In July 2022 Setchu won first prize at the twelfth edition of Who Is On Next?, a competition for emerging designers held as part of Altaroma in Rome. The following year Kuwata was one of nine finalists for the LVMH Prize, and was named the winner on June 7, 2023, at a ceremony at the Fondation Louis Vuitton in Paris. The prize brought a grant of €400,000 and a year of mentoring from LVMH executives; the group had raised the main grant from €300,000 for the award's tenth edition, and Setchu was in its fifth season when it won. Delphine Arnault, who oversees the prize, said the jury's decision had been close to unanimous. Kuwata also received a grant from the Camera Nazionale della Moda Italiana's Fashion Trust in 2023, and in 2024 Fashion Asia Hong Kong included Setchu among its ten Asian Designers to Watch.

===Runway shows and collaborations===
In 2024 Kuwata worked with the Savile Row tailors Davies & Son on a small group of bespoke garments, presented in Venice in April of that year during the 60th Venice Biennale. According to 10 Magazine, it was the first time the firm had co-designed a collection with a designer from outside the house.

Setchu was guest designer at the 107th edition of Pitti Uomo in Florence in January 2025, where Kuwata staged the label's first runway show. He followed it in June 2025 with a show at Galleria Ordet during Milan Fashion Week Men's, presenting a spring/summer 2026 collection that grew out of a fishing trip to Victoria Falls in Zimbabwe; woven pieces were made with Batoka artisans in a partnership supported by LVMH Métiers d'Art.
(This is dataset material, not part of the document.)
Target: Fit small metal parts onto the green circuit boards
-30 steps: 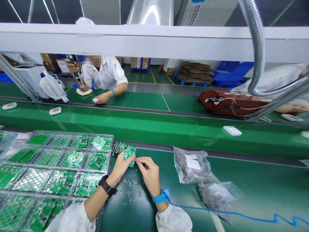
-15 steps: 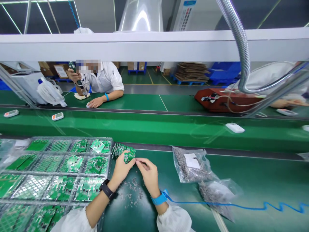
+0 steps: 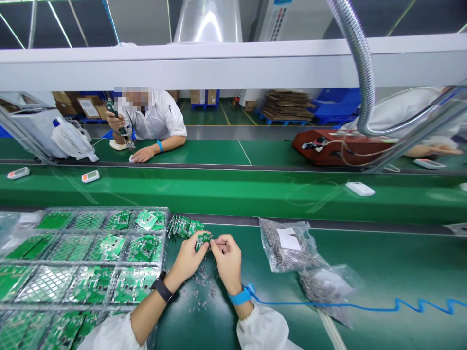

In July 2025 Pitti Immagine announced that Kuwata would be the special guest of that September's Pitti Fragranze in Florence, where he would introduce Setchu Perfume, a set of five fragrances developed with the perfumer Julie Massé.

Kuwata presented his autumn/winter 2026 collection in January 2026 in Setchu's new Milan studio, taking the landscape and clothing of Greenland as its starting point; it was his third runway show and his second on the Milan men's schedule. In March 2026 the French outdoor brand Aigle announced that Kuwata would act as artistic director of a capsule collection, Aigle by Setchu, to be unveiled in September 2026.

==Design and materials==
His work incorporates convertible clothing such as bags that transform into skirts and coats that can become capes; as well as complex folded garments similar to origami forms. Two of his material innovations include the use of sugarcane waste to create a denim like fabric and inventing a type of washable cashmere wool, both of which are practical and sustainable.

Kuwata begins a design with paper, folding and cutting it to test three-dimensional shapes before moving to fabric on a mannequin, and describes himself as a tailor rather than a designer. Setchu's materials have included a "paper denim" combining cotton with Japanese washi paper, alongside Italian cashmere, leather and silk. He has named Issey Miyake and John Galliano among his influences, along with earlier technical innovators such as Mariano Fortuny and Madeleine Vionnet.